Were it not for a north wind that blew it toward the shore of Lake Bon Tempe, the two-acre fire could easily have spread through the watershed and the Cascade Canyon area of Fairfax, The Marin Independent Journal reported at the time.

 Of the various criticisms aimed at pot, its potential to start wildfires is not usually among them. But not all dangers are obvious. I just read about the danger of eating too much melon. Pope Paul II in 1471 died in the Vatican from a fit of apolexy after indulging his appetite for melons, writes historian Ross King in The Bookseller of Florence.

On the other hand, “some — mainly the pontiff’s critics — said that he had died [of a stroke] whilst being sodomized by a page boy,” according to Wikipedia. Another unrecognized danger, I suppose.

Pope Paul II

Anti Status Quo

Back before the mural on the neighboring post office was painted over, I got to know Laure Reichek at Toby’s Coffee Bar in Point Reyes Station. She lives in Hicks Valley near the McEvoy olive ranch, and I first met her at seasonal parties there.

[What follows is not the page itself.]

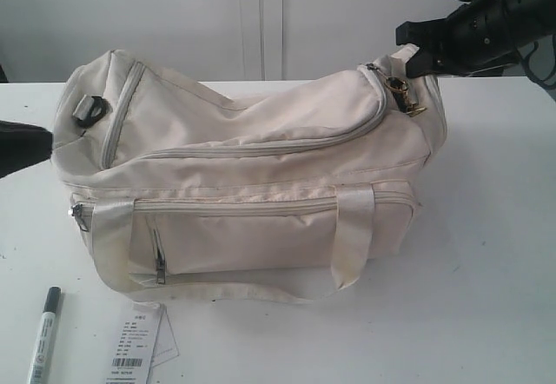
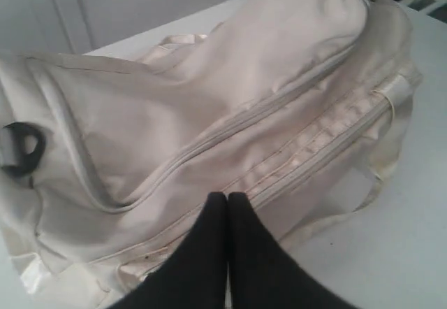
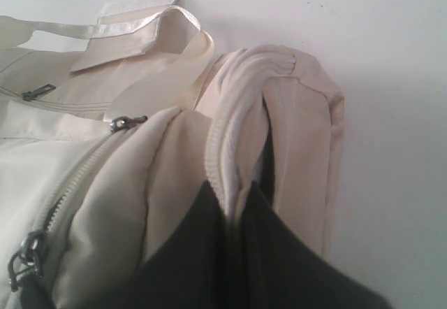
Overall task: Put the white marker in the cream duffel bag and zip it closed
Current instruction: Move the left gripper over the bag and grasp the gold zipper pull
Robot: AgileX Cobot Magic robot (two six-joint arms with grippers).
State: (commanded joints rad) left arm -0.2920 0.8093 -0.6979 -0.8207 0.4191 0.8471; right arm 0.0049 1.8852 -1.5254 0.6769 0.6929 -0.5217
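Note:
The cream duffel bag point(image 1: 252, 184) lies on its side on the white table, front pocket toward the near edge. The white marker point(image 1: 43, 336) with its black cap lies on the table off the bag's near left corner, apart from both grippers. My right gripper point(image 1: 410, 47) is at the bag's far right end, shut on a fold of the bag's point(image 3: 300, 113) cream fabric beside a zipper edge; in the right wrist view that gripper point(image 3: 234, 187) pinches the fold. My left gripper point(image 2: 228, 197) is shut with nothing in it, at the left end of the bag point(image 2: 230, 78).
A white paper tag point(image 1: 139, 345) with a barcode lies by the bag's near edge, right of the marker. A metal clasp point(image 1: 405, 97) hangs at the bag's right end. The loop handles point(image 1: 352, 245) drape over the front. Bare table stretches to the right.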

This is the cover of her last book, which came out two years ago.

As noted in a posting here at that time, Laure was born in Paris in 1930 and in 1951 moved to the US with her husband. He was an American veteran she met after the war when both were studying in Paris. 

Laure at 19 in Paris.

 

 

 

 

 

 

 

 

Laure’s latest book of poetry in part reflects the trauma of having seen World War II and fascism closehand as a child. Anti Status Quo is a collection of mostly grim ironies.

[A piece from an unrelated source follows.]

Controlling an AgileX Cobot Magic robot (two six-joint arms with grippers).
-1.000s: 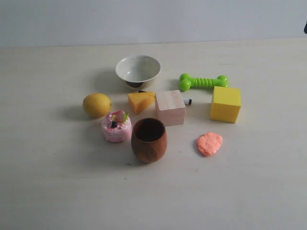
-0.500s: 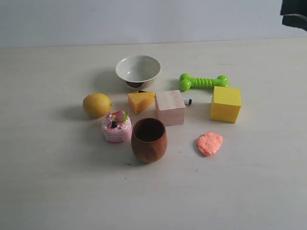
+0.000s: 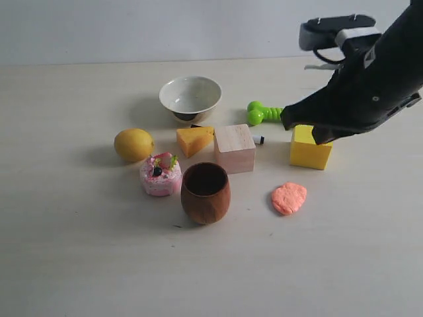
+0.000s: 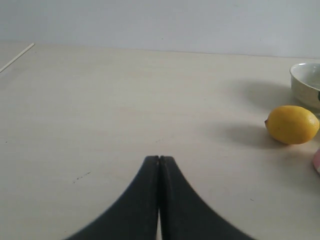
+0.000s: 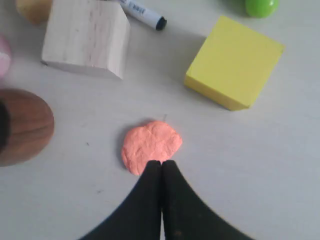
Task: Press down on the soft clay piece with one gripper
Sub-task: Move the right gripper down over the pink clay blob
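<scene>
The soft clay piece (image 3: 289, 198), a flat salmon-orange blob, lies on the table to the right of the wooden cup (image 3: 205, 193). My right gripper (image 3: 285, 120) is shut and empty, hanging in the air above and behind the clay, in front of the yellow cube. In the right wrist view its closed tips (image 5: 161, 163) overlap the near edge of the clay (image 5: 151, 144), with height between them. My left gripper (image 4: 159, 158) is shut over bare table, far from the clay, and does not show in the exterior view.
A yellow cube (image 3: 309, 153), a pale wooden block (image 3: 234, 148) and a marker (image 5: 145, 14) sit behind the clay. A green bone toy (image 3: 262, 112), bowl (image 3: 190, 96), cheese wedge (image 3: 194, 140), lemon (image 3: 133, 144) and pink toy cake (image 3: 160, 175) stand further left and back.
The right arm has swung in from the top right corner, down and left, and now hangs over the yellow cube and bone toy. The objects have not moved.
</scene>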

A week ago, she and I reconnected at Toby’s where she presented me with the book. Here are a couple of biting poems from it:

Of Thee I Weep

Can a man, woman, or child

walk anywhere on this planet?

 

Our planet?

 

It depends

whether he/she has

the money.

 

Money

 

to buy required papers

to cross artificial borders

of nation-states.

With money

you are welcome

to go anywhere.

 

Without money

you are allowed

when needed.

 

Without money

the beacon of light

will lead you to prisons

and the doors

will be locked.

 

While the poor

walk over mountains, deserts,

drown in rivers,

the rich will fly

in comfort through the air.

 

Oh, Liberty

of thee I weep.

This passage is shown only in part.